In this paper, an efficient scale-aware edge-preserving filtering framework has been proposed. Unlike the current state-of-the-art filters, which use low-level vision features to design the filter kernel, the proposed technique is developed based on a higher-level understanding of the image structures. The integration of edge models trained from human-labeled datasets enables the proposed filters to better preserve structured edges that can be detected by the human visual system. As a result, it is more robust to objects/structures of different sizes/scales.

The proposed technique cannot be directly applied to other edge-preserving filters, such as the guided filter (He et al. 2013), and most of the quantization-based fast bilateral filters (Durand and Dorsey 2002; Pham and van Vliet 2005; Chen et al. 2007; Paris and Durand 2009; Yang et al. 2009; Adams et al. 2009, 2010; Gastal and Oliveira 2012). Such filters do not rely on recursive operations thus may be more suitable for GPU parallelization. Figure 21a–d shows that the guided filter is vulnerable to textures when a constant filter kernel is employed. A simple extension is to adjust the edge confidence to adaptively control the guided filter kernel, so that a small kernel will be used around edges. Figure 21e–f present the edge confidence before and after minimum filtering, and Fig. 21g shows the guided filtered image obtained using an adaptive kernel based on the edge confidence in (f).
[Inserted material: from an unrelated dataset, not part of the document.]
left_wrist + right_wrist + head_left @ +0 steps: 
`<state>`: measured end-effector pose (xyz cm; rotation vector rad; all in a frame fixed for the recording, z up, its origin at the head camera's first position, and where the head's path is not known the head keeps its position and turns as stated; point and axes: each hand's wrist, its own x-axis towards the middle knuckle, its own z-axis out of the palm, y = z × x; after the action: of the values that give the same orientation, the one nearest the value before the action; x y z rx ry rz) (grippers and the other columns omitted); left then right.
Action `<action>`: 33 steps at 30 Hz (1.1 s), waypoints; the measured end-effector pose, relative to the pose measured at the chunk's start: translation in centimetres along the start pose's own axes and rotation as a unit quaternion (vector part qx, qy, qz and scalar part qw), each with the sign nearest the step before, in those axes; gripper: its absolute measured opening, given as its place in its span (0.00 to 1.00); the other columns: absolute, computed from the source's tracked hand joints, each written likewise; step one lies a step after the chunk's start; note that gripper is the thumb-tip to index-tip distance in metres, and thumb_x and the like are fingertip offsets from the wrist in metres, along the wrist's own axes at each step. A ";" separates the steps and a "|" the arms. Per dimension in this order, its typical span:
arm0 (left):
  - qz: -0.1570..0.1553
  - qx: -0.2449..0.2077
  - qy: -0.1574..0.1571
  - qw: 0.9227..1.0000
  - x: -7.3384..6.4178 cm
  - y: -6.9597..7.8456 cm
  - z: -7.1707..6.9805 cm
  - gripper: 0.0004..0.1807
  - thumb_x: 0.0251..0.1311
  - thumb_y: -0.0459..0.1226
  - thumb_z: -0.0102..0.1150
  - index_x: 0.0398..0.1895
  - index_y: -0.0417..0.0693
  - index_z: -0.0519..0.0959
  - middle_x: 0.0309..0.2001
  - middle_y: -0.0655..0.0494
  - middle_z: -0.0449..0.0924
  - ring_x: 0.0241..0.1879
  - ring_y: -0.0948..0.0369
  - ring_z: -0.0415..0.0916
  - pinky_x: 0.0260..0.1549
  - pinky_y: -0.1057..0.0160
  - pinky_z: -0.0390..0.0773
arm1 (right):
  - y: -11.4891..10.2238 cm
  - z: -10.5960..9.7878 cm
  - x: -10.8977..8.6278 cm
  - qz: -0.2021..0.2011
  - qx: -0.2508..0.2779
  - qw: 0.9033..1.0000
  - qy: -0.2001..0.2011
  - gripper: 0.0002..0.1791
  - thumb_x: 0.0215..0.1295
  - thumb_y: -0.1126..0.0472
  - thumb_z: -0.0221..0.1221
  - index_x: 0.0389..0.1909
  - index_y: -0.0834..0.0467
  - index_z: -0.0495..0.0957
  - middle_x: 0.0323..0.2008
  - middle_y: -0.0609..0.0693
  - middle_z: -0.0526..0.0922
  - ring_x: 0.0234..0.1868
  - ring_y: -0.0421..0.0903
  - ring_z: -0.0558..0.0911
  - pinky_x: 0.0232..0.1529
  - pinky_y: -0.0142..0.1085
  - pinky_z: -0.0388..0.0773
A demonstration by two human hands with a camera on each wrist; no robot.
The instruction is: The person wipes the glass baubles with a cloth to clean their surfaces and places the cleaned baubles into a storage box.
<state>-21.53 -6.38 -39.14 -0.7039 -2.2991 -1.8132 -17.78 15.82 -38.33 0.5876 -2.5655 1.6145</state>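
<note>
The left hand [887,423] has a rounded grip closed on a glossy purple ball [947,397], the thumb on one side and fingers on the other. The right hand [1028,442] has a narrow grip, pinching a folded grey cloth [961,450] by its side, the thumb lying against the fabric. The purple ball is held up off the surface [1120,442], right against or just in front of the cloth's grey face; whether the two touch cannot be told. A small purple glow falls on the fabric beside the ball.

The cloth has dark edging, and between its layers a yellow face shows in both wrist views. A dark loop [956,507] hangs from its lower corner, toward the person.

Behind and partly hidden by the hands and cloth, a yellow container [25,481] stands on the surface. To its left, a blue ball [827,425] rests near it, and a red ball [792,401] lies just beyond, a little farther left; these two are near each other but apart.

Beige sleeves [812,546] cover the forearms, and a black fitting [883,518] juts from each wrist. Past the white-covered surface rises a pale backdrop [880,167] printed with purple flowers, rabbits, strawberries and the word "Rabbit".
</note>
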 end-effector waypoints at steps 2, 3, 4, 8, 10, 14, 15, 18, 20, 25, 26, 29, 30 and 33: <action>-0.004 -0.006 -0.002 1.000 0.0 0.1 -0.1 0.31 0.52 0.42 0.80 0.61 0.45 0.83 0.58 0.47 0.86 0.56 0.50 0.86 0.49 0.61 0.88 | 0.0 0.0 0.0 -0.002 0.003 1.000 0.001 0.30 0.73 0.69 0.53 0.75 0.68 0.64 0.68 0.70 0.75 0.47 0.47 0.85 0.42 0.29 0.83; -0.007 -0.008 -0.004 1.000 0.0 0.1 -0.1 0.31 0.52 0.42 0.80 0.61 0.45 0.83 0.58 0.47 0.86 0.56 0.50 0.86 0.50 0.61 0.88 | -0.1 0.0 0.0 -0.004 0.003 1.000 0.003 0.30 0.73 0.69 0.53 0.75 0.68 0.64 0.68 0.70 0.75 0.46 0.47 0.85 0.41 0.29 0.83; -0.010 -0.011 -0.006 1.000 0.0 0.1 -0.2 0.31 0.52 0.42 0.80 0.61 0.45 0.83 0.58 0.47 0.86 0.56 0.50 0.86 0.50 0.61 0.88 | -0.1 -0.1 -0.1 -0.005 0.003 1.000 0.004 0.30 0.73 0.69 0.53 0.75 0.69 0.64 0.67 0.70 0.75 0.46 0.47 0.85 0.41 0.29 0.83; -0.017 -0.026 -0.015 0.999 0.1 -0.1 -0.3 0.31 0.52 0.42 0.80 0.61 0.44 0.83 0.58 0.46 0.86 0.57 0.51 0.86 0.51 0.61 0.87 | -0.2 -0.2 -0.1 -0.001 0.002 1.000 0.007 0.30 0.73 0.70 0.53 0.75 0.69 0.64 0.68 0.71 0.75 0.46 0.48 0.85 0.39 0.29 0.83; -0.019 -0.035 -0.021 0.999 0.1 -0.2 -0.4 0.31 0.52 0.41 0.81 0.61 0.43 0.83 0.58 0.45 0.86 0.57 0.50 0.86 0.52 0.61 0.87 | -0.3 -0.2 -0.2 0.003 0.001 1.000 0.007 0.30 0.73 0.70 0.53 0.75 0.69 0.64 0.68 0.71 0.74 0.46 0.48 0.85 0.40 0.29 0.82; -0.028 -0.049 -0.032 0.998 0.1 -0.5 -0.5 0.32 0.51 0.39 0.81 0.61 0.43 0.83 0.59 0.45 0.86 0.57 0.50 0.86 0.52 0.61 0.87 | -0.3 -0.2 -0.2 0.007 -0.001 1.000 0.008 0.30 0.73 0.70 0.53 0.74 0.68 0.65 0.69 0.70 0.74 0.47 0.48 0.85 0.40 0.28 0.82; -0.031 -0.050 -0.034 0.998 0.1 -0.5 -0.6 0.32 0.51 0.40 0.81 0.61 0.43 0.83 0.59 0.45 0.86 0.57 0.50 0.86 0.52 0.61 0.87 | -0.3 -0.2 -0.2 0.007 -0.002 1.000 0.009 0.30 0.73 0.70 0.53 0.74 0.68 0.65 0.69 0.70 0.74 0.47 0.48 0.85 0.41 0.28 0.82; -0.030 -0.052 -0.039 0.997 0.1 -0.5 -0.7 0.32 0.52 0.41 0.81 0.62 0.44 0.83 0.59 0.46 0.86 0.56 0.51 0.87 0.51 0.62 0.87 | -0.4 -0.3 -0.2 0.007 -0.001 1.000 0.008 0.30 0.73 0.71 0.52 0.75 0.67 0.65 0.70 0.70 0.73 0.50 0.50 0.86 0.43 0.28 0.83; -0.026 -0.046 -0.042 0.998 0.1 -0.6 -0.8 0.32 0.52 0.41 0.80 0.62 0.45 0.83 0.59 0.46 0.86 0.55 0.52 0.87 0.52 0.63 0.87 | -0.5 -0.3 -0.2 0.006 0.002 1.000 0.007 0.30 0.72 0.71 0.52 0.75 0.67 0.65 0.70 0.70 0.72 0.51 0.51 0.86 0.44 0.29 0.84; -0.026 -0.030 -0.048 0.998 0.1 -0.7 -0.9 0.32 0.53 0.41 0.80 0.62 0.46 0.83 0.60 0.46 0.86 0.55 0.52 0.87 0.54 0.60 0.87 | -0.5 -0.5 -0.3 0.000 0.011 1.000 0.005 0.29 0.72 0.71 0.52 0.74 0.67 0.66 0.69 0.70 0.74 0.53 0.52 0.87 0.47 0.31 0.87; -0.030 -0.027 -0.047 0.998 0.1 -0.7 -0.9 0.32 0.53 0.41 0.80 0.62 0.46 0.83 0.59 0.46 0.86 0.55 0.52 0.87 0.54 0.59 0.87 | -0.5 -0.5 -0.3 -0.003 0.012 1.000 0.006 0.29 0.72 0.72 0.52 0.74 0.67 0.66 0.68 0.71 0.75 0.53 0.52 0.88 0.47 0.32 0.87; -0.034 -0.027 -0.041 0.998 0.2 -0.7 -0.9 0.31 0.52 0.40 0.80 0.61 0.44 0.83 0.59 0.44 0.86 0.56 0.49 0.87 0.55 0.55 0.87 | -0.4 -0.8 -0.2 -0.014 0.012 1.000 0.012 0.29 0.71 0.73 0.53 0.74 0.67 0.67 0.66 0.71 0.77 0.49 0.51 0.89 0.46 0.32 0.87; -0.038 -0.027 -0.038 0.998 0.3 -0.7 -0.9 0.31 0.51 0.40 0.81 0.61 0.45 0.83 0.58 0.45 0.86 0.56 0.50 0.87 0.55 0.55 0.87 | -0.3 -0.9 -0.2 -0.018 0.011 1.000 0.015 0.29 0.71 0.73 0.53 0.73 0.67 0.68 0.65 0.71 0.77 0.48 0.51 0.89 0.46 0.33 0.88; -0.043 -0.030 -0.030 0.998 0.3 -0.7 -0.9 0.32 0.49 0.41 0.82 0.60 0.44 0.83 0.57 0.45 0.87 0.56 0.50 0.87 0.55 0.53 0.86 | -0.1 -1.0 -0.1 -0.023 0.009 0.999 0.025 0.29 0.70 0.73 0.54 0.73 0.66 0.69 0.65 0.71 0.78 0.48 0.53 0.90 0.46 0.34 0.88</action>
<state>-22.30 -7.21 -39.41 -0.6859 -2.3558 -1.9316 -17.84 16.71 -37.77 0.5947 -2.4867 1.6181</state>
This outperforms the original guided filter in terms of suppressing textures, while remaining capable of maintaining the most salient structure edges. However, the quality is obviously lower than that achieved with the integration of an anisotropic filter, as shown in Fig. 21h. A generalized extension for other edge-preserving filters will be investigated in the future.